If the new product or service is complicated to use, it’s more likely that consumers will reject it.
Therefore, you need an audience that is happy with something simple and uncomplicated.
Here are two examples of disruptive business models:
When Apple released the Apple II, it positioned it as a toy for children. Xerox had already positioned their personal computers as the most appropriate technology to automate offices.
We all know the result.
Years later, when Apple had already become an established company, it was them who made a mistake in positioning their product.
The Palm Pilot was a monumental success by positioning itself as ‘a simple organizer’. While Apple marketed its Newton as ‘a computer in the palm of your hand’, which did not take off.
Do you remember this or anything else like this in your life?

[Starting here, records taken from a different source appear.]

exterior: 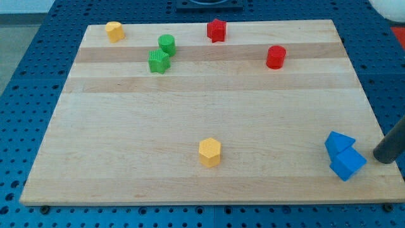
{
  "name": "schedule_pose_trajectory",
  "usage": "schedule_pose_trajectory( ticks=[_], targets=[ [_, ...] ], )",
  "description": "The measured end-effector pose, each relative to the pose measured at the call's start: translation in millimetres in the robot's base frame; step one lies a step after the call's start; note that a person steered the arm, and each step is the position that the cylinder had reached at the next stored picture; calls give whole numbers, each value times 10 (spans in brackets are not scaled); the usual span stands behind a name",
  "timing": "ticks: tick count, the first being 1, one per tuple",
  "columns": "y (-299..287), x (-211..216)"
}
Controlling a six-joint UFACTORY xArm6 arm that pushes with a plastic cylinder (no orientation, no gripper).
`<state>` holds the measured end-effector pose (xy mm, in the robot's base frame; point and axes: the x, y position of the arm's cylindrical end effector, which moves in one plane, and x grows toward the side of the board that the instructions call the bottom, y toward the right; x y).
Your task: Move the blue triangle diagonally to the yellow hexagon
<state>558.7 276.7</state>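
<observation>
The blue triangle (338, 142) lies near the board's right edge at the view's lower right, touching a blue cube (347, 164) just below it. The yellow hexagon (209, 152) sits at the bottom centre of the board, well to the left of the blue blocks. My tip (381, 158) is at the view's right edge, just right of the blue cube and a little right and below the blue triangle, with a small gap to both.
A second yellow block (114, 31) sits at the board's top left corner. A green cylinder (166, 44) and a green star-like block (159, 61) stand at upper left. A red star-like block (216, 30) is at top centre, a red cylinder (276, 57) at upper right. The wooden board (202, 114) rests on a blue pegboard.
</observation>
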Motion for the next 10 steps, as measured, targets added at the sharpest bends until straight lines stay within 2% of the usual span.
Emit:
schedule_pose_trajectory(
  ticks=[5, 7, 9, 10],
  targets=[
    [-724, -68],
    [-889, -456],
    [-1298, -567],
    [-1352, -811]
  ],
)
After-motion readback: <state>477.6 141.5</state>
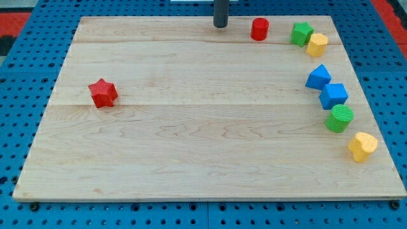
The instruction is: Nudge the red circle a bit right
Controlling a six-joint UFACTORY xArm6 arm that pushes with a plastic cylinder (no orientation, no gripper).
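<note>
Your rig carries no pincer, only the dark rod, so there is no spread or pinch to report. My tip (220, 26) sits at the top centre of the frame, left of the red circle (259, 29) with a clear gap between them. To do this well, bring the tip straight right along the circle's midline, touch its left side, and stop after a short push; the green block (302, 33) and yellow block (317, 45) lie near on its right. The red circle is a short, upright plastic cylinder, standing near the top edge of the pale wooden tabletop (191, 140).
</note>
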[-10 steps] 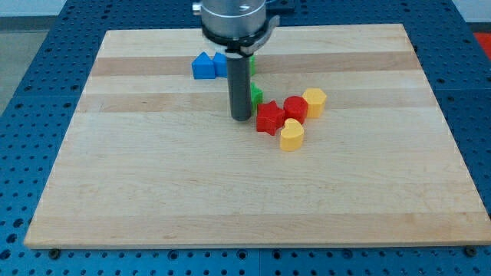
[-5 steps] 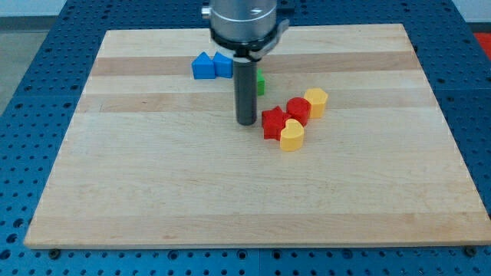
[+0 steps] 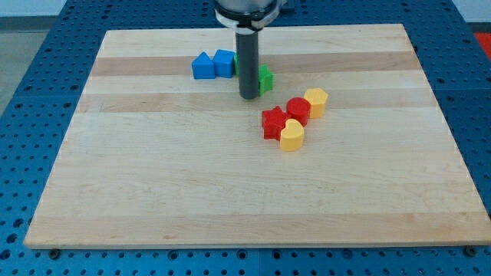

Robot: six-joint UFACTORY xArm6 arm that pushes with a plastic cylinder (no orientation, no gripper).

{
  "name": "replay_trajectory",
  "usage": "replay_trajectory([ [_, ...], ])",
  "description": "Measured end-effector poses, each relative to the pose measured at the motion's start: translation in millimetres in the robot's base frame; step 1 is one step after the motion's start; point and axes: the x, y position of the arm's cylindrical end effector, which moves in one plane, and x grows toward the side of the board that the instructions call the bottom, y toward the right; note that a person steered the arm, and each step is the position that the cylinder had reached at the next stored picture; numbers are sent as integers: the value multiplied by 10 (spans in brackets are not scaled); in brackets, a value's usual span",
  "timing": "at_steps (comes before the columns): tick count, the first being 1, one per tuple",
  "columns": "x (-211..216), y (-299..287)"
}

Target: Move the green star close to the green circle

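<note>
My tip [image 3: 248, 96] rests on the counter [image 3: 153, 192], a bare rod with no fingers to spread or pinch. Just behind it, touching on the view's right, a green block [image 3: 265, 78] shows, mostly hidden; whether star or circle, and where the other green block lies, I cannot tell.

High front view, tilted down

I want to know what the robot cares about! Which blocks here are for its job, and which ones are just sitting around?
For the job:
- my tip, right beside the green
- a green block, mostly hidden by the rod; star or circle, I cannot tell

Just sitting around:
- two blue blocks
- red star
- red block
- two yellow blocks
</note>
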Motion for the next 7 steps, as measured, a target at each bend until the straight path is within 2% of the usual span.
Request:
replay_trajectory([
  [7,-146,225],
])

Newton vs. Palm Pilot – Source: PopJoust
Question 3: Will disruptive innovation help people do something easier that they already do?
When film camera makers launched digital cameras (yes, film camera companies) they boasted that it would be much easier for the public to organize photo albums on their PCs.
In fact, only 5% of people stored their paper photos in albums, when using the previous film technology. Exactly what happens today, with the hundreds of photos you take every month.
Therefore, the digital machines were not disruptive.
They were expensive and didn’t lend themselves to something that the average consumer already had the habit of doing with the previous analog machines.
Only when companies incorporated them into cell phones did they become disruptive. This facilitated the sharing of moments (the primary function of a paper photograph). And, thus permanently sealed the fate of photographic film companies.
2- Disruptive Business Models for new entrants
When a market is served beyond expectations for customers positioned in the more expensive segments, creating a new entry product can be very interesting.
Let’s consider these test questions:
Question 1: Do leading products go beyond expectations?
If you can offer similar products to the more expensive ones for market segments that don’t yet use them because they’re expensive, you’ll be able to develop a market that was previously non-existent.
The rich and famous use personal brokers and expensive investment banks to manage their applications on the stock exchange.
Online brokers have been able to develop applications for people to create their own investment portfolios by themselves. This has attracted a hungry audience with a simpler product that fully meets their needs.
Question 2: Can you create a business model with lower costs?
Of course this will only work if the new disruptive business model has scale or a chain of processes that allows for lower costs and better prices for consumers who were previously left out of the market.
Proper process modeling can help a lot.
Create a disruptive business model when you don’t need disruption
Sony, despite being a stable company in the market, has always looked for risk by introducing disruptive business models, thus protecting itself from new entrants.
One of the most famous was the Walkman, a portable cassette player that people could carry on their belts while walking and exercising.
The advantage is that a stable company has more capital and experience to be disruptive, they generally just lack courage.
Two other famous examples of products based on disruptive business models are CDs, which replaced cassettes and vinyl, and music stream sites, which replaced the previous two.